### What you need to do
Please tally every line in the listing below where the word "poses" appears, then give the number and nothing more.

### Data shown
────────────────────────────────────────
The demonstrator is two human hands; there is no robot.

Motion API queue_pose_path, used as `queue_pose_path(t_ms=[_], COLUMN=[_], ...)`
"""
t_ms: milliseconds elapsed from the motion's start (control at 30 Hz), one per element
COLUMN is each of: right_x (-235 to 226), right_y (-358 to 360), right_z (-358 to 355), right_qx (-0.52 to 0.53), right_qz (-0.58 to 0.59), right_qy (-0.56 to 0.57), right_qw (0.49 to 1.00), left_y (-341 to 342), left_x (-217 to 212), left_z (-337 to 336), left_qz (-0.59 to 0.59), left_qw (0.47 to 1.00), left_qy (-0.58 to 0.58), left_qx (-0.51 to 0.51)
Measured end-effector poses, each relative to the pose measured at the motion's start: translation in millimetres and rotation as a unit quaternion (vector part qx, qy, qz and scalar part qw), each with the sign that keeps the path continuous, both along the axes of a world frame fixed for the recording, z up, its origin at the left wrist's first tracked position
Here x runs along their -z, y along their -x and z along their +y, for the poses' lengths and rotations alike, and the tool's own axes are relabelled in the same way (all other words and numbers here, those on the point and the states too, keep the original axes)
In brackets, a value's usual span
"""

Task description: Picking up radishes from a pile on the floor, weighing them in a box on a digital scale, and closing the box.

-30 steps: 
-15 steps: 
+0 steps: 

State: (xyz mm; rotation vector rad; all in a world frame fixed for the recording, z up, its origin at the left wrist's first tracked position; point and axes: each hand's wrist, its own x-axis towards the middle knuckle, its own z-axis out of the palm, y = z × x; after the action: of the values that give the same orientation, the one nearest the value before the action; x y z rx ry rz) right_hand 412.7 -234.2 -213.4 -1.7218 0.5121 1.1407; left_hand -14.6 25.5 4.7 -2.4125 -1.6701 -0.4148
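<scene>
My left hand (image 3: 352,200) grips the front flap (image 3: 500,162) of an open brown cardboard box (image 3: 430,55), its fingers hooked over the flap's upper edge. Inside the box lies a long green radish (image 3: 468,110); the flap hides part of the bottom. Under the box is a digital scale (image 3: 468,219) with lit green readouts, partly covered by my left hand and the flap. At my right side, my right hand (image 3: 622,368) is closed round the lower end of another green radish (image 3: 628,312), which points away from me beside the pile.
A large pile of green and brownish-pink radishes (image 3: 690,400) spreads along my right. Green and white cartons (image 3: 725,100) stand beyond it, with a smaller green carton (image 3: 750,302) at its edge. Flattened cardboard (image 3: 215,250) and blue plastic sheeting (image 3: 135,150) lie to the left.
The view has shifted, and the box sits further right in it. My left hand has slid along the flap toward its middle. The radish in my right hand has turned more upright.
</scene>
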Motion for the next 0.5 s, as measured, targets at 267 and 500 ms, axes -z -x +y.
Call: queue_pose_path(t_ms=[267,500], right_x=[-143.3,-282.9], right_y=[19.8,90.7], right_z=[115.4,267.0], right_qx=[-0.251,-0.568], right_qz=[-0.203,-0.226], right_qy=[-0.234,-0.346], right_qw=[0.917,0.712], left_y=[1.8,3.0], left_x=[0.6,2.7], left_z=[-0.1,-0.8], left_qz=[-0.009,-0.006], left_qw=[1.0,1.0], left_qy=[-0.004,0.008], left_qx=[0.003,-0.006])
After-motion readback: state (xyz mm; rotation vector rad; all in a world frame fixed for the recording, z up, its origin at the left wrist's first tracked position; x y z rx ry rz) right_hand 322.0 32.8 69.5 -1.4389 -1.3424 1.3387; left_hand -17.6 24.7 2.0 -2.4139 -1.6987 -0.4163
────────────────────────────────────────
### Response to this exercise
2